Il segnale che inquieta Renzi: adesso non è più intoccabile

Il tritacarne delle intercettazioni imbarazzanti che non hanno rilevanza penale ma finiscono sui sui giornali non risparmia più il premier Il suo appeal di riformatore ormai è in declino

Il segnale che inquieta Renzi: adesso non è più intoccabile

D rizzare le antenne. Fosse in vita la buonanima di Francesco Cossiga, avrebbe già inventato qualcuna delle sue e telefonato di gran carriera al fu-Rottamatore. «Matteo, occhio». Per il già sospettoso e diffidentissimo premier Renzi, sarebbe suonato quasi come uno smacco. Ma come: proprio lui, il più ganzo del pollaio, l'uomo che tiene tutto a bada, il prodotto di batteria protetto dalla sorte, ma ancor più che piace alla gente che piace, finire sulla graticola delle intercettazioni? Come mai, com'è possibile, cosa succede?

Forse si tratta di scampoli di fine regime, forse è un solo un battito d'ali in Cina diventato terremoto sulle poliziesche pagine del Fatto quotidiano . Eccessi di Travaglio, diciamo. Eppure qualcosa comincia a muoversi: questo è innegabile, e non nel senso di marcia di Renzi. Lo squadrone di Palazzo Chigi che-tremare-il-mondo-fa in realtà arranca, perde colpi, picchia in testa. Quello che sembrava assodato non lo è più, a cominciare dalla traballante maggioranza in Senato; più che traballante, inesistente. Un gioco di specchi, a volte lasciato al caso, altre alle ferie e alle missioni, talaltra con cabina-regia, ha fatto in modo finora di non far precipitare il governo nel baratro di una crisi. Alternative non ce ne sono, si dice. Non è il momento di votare, si diceva poco tempo fa. La Merkel non vuole, l'Europa poi piange. Ma poi anche il referendum greco ha dimostrato che Angela è un colosso con il tacchetto d'argilla, che un po' di democrazia non ha mai fatto male a nessuno. E che, in fondo, prima o poi quel momento drammatico rappresentato dalla volontà popolare arriverà anche in Italia.

Spunta il sole, canta il gallo, Matteo non è più saldo a cavallo. Prese di posizione impopolari, l'abbraccio troppo tenero con la suddetta Merkel, le riforme che non contano una cicca. Il potere inossidabile che si ossida. Ed ecco finire il premier giovanilista pure lui nel tritacarne delle intercettazioni, il vero quarto potere vigente in Italia. Solo un assaggino, per la verità: qualche considerazione su Letta junior (non tanto carina, ma lo si era capito), qualche traffico istituzionale di troppo, qualche confidenza mal riposta. In definitiva, poco o nulla di che. La novità più grossa sembra proprio che le solite «manine e manone» delle Procure abbiano finalmente rotto la campana di vetro che finora avvolgeva il detto-non detto dell'ex sindaco di Firenze. Qualcosa s'è mosso, qualcosa si muove: ancora presto per dire che cosa e verso dove. Anche tra gli imprenditori più avveduti lo stellone di Rignano è in ribasso. Va in giro a ripetere il solito schema da troppo tempo, per poter sostenere che gli basterà ad arrivare tra i piazzati. Magari tra i piazzisti.

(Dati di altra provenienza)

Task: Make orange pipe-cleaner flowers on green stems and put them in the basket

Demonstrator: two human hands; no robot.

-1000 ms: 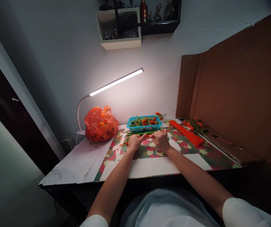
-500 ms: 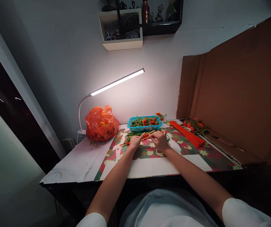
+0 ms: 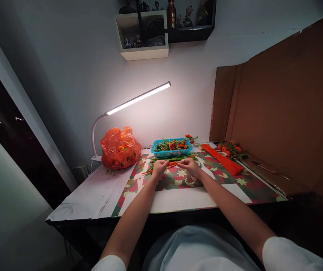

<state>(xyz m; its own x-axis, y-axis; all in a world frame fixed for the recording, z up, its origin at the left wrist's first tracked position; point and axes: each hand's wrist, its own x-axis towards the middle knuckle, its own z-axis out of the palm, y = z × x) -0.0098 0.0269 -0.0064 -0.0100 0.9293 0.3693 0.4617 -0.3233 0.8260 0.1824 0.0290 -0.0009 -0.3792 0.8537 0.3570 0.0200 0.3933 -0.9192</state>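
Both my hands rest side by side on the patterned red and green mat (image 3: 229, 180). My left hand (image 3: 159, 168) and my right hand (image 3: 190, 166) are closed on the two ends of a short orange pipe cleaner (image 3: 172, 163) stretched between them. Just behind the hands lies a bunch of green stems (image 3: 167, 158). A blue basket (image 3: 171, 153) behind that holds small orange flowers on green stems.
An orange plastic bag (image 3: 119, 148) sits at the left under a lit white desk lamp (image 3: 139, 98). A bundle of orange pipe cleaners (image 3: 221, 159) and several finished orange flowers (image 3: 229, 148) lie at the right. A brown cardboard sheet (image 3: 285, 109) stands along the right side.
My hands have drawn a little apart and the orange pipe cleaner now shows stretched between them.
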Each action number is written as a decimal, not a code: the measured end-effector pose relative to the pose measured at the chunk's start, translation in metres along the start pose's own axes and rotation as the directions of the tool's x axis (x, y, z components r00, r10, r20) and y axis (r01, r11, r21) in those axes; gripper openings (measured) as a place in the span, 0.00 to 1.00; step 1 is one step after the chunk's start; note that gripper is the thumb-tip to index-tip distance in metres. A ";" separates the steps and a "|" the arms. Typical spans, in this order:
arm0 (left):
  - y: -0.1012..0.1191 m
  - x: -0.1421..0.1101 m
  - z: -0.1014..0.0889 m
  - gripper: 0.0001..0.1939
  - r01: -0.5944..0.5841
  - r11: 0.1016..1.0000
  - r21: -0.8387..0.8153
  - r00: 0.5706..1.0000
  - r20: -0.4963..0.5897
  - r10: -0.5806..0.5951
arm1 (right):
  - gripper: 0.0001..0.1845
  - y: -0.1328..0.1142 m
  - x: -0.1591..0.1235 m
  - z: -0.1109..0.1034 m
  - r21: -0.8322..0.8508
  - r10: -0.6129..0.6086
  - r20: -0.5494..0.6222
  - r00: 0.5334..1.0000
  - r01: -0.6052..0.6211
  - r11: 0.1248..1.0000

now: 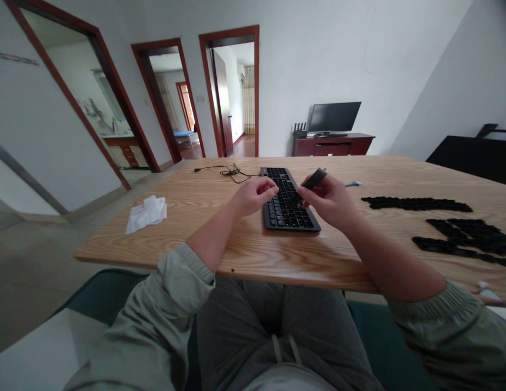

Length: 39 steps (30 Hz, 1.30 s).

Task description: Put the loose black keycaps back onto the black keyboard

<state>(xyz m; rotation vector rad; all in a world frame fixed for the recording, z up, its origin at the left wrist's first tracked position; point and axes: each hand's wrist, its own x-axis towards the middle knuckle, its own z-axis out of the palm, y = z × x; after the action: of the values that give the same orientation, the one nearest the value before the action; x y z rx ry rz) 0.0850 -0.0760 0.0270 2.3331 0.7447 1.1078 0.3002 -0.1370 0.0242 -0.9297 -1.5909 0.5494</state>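
Observation:
A black computer keyboard (291, 217) lies on the light oak table (195, 244), with its keys facing up. My right hand (328, 202) grips a flat black tool (313, 183) whose lower end angles down over the keyboard. My left hand (253, 196) hovers at the keyboard's left edge with its fingers curled, and nothing shows in them. To the right of the keyboard lie several rows of black keycaps (416, 203) and a larger heap of them (464, 239). The hands do not touch each other.
A thin black cable (232, 172) lies coiled behind the left hand, a crumpled white tissue (147, 214) lies at the table's left, and a small blue item (353, 183) lies beyond the keycaps. The table's near edge runs across my lap.

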 end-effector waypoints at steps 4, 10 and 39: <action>-0.003 0.000 -0.003 0.16 0.033 0.994 0.108 0.997 0.069 -0.041 | 0.14 0.000 -0.004 -0.004 0.067 0.034 0.002 0.999 -0.034 0.997; -0.002 0.000 -0.008 0.15 0.038 0.981 0.190 0.998 0.047 -0.048 | 0.10 -0.001 -0.013 -0.004 0.069 0.018 0.137 0.990 -0.027 0.997; -0.001 -0.001 -0.009 0.14 0.046 0.972 0.232 0.995 0.079 -0.066 | 0.06 -0.009 -0.021 0.000 0.028 -0.108 0.107 0.988 0.106 0.994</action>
<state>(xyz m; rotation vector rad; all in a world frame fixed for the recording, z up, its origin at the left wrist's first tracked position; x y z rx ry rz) 0.0770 -0.0741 0.0312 2.5157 0.9443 0.9329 0.2987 -0.1592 0.0188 -0.8041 -1.7178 0.5490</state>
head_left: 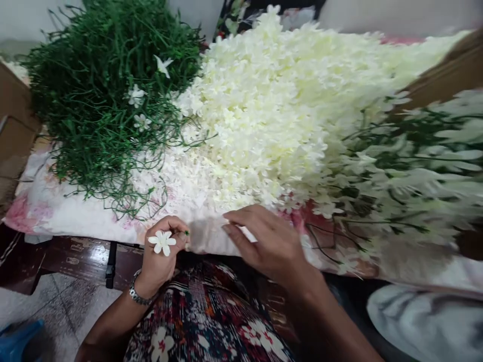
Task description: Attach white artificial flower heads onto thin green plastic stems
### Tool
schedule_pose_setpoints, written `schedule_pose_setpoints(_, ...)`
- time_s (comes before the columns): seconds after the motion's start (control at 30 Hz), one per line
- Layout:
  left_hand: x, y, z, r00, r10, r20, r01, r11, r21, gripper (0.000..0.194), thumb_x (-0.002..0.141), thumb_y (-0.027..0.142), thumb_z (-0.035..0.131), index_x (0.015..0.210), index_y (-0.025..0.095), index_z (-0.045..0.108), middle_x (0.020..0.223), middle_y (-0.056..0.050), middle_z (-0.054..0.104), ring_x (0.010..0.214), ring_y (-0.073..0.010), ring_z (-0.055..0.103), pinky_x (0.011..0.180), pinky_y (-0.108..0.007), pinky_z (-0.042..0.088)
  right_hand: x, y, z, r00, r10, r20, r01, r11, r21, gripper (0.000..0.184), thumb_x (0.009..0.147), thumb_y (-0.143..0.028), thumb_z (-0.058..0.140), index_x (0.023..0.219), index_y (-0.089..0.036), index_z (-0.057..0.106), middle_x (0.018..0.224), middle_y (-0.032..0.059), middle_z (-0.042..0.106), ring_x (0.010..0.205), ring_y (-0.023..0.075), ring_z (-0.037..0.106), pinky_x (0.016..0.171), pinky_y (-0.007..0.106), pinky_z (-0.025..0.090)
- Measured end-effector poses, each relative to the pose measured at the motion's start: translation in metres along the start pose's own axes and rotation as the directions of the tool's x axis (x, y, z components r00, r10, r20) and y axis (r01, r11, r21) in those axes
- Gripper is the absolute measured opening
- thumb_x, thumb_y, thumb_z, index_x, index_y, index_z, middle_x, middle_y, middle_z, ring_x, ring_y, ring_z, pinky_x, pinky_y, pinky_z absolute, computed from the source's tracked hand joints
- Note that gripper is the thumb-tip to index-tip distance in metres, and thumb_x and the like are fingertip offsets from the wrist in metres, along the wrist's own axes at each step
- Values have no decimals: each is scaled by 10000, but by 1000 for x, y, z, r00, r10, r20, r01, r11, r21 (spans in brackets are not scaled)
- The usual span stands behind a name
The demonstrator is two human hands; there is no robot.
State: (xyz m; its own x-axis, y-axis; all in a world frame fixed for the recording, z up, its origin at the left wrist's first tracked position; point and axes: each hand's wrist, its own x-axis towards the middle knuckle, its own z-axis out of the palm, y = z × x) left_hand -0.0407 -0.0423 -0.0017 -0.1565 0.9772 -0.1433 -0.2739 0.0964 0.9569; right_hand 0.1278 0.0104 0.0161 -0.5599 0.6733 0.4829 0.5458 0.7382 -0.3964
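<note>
Near the front edge of the cloth, my left hand (164,251) is closed around an artificial flower stem (186,233), its green tip showing at the fingertips. A white artificial flower (162,243) with open petals rests over the back of that hand. My right hand (264,241) hovers to its right, thumb and forefinger drawn together in a pinch; whatever may be between them is too small to make out. Beyond my hands lie a heap of green plastic stems (109,95) and a large pile of loose cream-white petals (260,110).
At the right, finished-looking sprays of white flowers with green stems (415,166) lie blurred. A cardboard box (15,136) stands at the left edge, and brown cardboard (445,75) at the right. Floral cloth (86,213) covers the work surface. A blue plastic object (22,339) sits on the floor.
</note>
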Motion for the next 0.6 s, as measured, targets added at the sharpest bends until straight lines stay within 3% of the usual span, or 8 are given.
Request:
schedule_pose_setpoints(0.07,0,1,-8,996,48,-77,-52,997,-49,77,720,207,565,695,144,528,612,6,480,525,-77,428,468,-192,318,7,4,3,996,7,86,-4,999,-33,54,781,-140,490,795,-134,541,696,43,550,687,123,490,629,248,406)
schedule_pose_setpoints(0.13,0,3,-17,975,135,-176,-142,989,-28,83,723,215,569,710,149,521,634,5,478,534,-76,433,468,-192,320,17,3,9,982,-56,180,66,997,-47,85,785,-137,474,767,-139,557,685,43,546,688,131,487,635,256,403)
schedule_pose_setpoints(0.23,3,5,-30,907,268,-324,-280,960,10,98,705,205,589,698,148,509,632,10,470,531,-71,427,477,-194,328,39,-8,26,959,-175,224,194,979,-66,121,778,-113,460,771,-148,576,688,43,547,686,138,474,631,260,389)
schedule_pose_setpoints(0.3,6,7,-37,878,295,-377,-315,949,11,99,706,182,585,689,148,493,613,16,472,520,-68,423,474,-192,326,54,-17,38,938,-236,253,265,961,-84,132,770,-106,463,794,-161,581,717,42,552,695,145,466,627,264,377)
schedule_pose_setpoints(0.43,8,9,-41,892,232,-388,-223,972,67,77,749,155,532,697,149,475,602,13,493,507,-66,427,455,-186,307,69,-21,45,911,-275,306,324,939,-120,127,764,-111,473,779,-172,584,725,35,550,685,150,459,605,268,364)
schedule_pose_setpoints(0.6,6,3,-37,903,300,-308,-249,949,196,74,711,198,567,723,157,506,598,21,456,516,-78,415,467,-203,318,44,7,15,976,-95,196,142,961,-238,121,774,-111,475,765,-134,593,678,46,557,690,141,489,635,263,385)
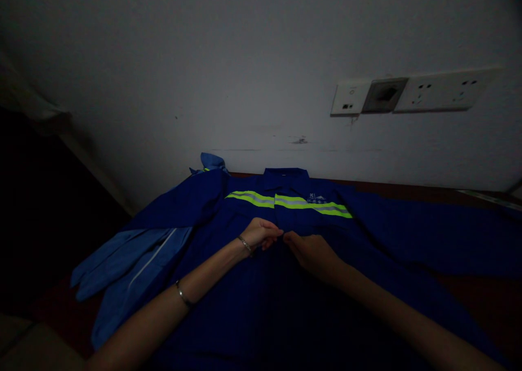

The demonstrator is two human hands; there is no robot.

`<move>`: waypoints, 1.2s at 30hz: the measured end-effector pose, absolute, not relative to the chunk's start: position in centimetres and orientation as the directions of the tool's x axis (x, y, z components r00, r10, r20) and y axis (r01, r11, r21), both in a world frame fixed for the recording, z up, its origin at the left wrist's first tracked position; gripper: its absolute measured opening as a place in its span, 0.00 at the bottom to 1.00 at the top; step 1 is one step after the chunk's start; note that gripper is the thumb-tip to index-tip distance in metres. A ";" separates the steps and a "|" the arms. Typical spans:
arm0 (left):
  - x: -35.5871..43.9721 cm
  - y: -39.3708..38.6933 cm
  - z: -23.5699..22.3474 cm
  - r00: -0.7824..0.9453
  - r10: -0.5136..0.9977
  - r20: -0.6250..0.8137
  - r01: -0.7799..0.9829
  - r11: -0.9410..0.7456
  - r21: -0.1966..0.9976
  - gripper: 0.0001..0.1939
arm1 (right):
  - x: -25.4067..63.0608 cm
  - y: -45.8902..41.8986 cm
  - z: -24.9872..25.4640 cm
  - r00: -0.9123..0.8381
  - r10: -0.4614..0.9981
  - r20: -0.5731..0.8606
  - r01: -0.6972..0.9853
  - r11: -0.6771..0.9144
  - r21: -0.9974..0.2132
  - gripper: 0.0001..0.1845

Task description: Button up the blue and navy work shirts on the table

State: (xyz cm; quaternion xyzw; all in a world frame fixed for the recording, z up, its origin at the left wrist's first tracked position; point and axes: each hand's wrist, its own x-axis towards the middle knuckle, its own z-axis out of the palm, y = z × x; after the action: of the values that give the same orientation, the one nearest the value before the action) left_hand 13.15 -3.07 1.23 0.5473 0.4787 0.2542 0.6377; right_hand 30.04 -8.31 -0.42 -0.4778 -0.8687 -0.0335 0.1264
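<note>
A dark blue work jacket [248, 295] lies spread out, its collar toward the wall and its sleeves out to both sides. Across its chest runs a yellow-green and grey reflective band [255, 198], with a small white print at the right. My left hand [259, 234], with bangles on the wrist and forearm, pinches the jacket's front at the middle, just below the band. My right hand [312, 251] pinches close beside it, the fingertips of both hands nearly touching. The small piece of cloth or fastening between them is too dark to make out.
Lighter blue clothing [138, 257] lies under the jacket's left side, with another bit [214, 161] by the wall. Dark red surface [481, 300] shows at the right. A white wall [244, 88] stands behind, bearing a row of sockets [432, 93]. The lower left is very dark.
</note>
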 end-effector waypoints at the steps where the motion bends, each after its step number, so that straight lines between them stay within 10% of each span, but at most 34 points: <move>1: 13.1 -3.1 1.1 0.416 0.848 -0.329 0.189 0.273 0.943 0.14 | 30.0 -8.3 -0.4 -0.511 0.823 0.246 0.841 0.538 -0.054 0.11; 36: 13.0 -2.3 0.2 0.459 0.826 -0.326 -0.058 0.394 0.917 0.21 | 28.9 -8.8 0.7 -0.504 0.832 0.233 0.864 0.490 0.119 0.12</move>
State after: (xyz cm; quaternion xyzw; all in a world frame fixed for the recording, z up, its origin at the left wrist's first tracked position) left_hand 12.98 -2.34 0.23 0.4571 0.4200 0.3063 0.7216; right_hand 28.87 -8.84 0.69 -0.4927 -0.8601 -0.1107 0.0720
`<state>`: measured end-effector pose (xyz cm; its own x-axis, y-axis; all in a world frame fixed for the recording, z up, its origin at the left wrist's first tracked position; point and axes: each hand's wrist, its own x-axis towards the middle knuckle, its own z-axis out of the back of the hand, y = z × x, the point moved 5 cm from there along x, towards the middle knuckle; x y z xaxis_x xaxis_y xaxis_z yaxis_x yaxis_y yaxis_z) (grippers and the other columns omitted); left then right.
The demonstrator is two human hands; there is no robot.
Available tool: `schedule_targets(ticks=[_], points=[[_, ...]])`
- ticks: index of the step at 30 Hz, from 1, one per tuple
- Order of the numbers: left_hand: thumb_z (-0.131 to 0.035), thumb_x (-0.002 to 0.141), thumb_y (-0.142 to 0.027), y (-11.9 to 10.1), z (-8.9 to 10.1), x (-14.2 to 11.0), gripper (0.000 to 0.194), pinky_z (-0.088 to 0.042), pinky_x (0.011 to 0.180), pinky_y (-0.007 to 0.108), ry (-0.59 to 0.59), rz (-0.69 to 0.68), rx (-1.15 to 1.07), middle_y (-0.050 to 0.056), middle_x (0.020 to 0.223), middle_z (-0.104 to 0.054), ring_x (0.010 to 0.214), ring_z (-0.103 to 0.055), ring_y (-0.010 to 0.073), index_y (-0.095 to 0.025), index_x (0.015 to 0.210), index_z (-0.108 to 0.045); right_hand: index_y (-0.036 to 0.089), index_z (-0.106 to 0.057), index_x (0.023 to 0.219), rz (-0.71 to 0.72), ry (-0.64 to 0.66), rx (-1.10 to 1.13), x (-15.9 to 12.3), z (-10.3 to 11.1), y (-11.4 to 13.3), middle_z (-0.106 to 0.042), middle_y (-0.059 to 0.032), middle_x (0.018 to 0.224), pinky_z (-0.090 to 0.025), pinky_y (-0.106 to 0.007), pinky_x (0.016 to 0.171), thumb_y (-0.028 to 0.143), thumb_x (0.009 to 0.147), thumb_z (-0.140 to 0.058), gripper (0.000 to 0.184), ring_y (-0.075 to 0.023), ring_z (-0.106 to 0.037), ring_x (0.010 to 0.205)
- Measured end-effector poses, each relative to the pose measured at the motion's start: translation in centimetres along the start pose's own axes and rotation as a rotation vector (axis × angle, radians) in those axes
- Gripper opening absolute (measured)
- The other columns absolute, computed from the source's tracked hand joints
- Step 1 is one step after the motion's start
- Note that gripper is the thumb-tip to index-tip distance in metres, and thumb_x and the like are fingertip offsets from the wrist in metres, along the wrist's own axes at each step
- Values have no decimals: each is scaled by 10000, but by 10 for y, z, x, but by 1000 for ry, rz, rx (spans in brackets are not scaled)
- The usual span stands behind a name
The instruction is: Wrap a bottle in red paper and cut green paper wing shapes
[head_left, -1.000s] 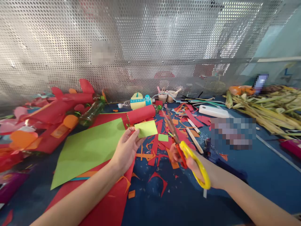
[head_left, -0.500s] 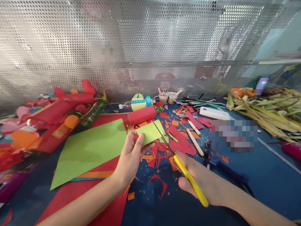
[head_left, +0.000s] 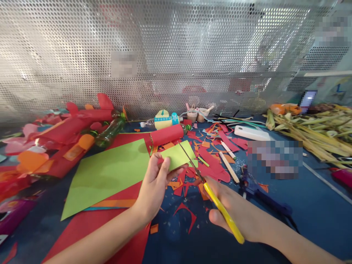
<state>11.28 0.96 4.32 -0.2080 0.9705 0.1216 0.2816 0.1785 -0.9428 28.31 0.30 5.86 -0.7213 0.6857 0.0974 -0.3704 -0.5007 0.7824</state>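
Note:
My left hand [head_left: 155, 183] pinches a small yellow-green paper piece [head_left: 177, 157] above the blue table [head_left: 302, 205]. My right hand [head_left: 233, 209] grips yellow-handled scissors [head_left: 217, 205]. Their thin blades [head_left: 191, 163] reach up and left and cross the right side of the paper piece. A large green paper sheet [head_left: 107, 174] lies to the left on red paper [head_left: 115, 238]. Red and orange paper scraps [head_left: 203, 165] are scattered under and beyond both hands.
A red paper roll [head_left: 166, 135], a green bottle [head_left: 110, 132], and red and orange paper crafts [head_left: 55, 135] sit at the left. A blue glue gun [head_left: 261, 192] lies right of my hands. Green plant stalks [head_left: 310, 128] pile at the far right. A perforated metal screen [head_left: 176, 55] stands behind.
My right hand turned the scissors and brought the blades from the right onto the small paper piece. My left hand lowered the piece slightly toward me.

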Motion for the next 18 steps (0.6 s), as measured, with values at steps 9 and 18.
schedule_targets(ticks=[9,18], points=[[-551,878,-332,-1,-2,-3,138,-558,883,325,-10,23,-47,-16,991,-630,935,-683,170,-230,909,-463,145,-497,1061,-37,13,-36,0,-4,-6,-579,-110,851,-477,-363,665,719,825,-311,648,-233,-556,714],[-533,900,-297,-4,-5,-5,99,-541,900,315,-5,43,-62,-34,904,-632,924,-688,155,-223,905,-468,216,-358,768,5,-22,-30,4,-11,-17,-405,25,636,-255,-274,464,815,771,-189,623,-124,-328,514]])
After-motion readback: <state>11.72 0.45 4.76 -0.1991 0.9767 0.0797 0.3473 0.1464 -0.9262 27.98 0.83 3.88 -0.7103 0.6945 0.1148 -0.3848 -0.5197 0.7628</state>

Ieri Matteo s'è ringalluzzito potendosi atteggiare a leader mondiale: di buon mattino incontrando il premier irlandese, nel pomeriggio la presidenta brasiliana Dilma Rousseff. «Non prendiamo più lezioncine dall'Europa, abbiamo fatto un pacchetto di riforme così significativo da non avere precedenti, se le avessero fatte quelli di prima l'economia sarebbe più forte. Resta moltissimo da fare, ma la strada imboccata è quella giusta...», ha propagandato.

Ma poi sono bastate un po' di polemiche sull'Expo, che Renzi considera un po' come il garage di casa sua, un po' di considerazioni economiche e qualche ragionamento sulla brutta aria che tira da quelle intercettazioni pubblicate, per buttare a terra il minimo di buonumore che ci sorregge. Nel frattempo, ecco il solito garrulo cinguettio da Palazzo Chigi. «Produzione industriale, lavoro, riforme: #eppursimuove ». Stai sereno, Matteo: qualcosa si muove, ma non nell'economia (purtroppo).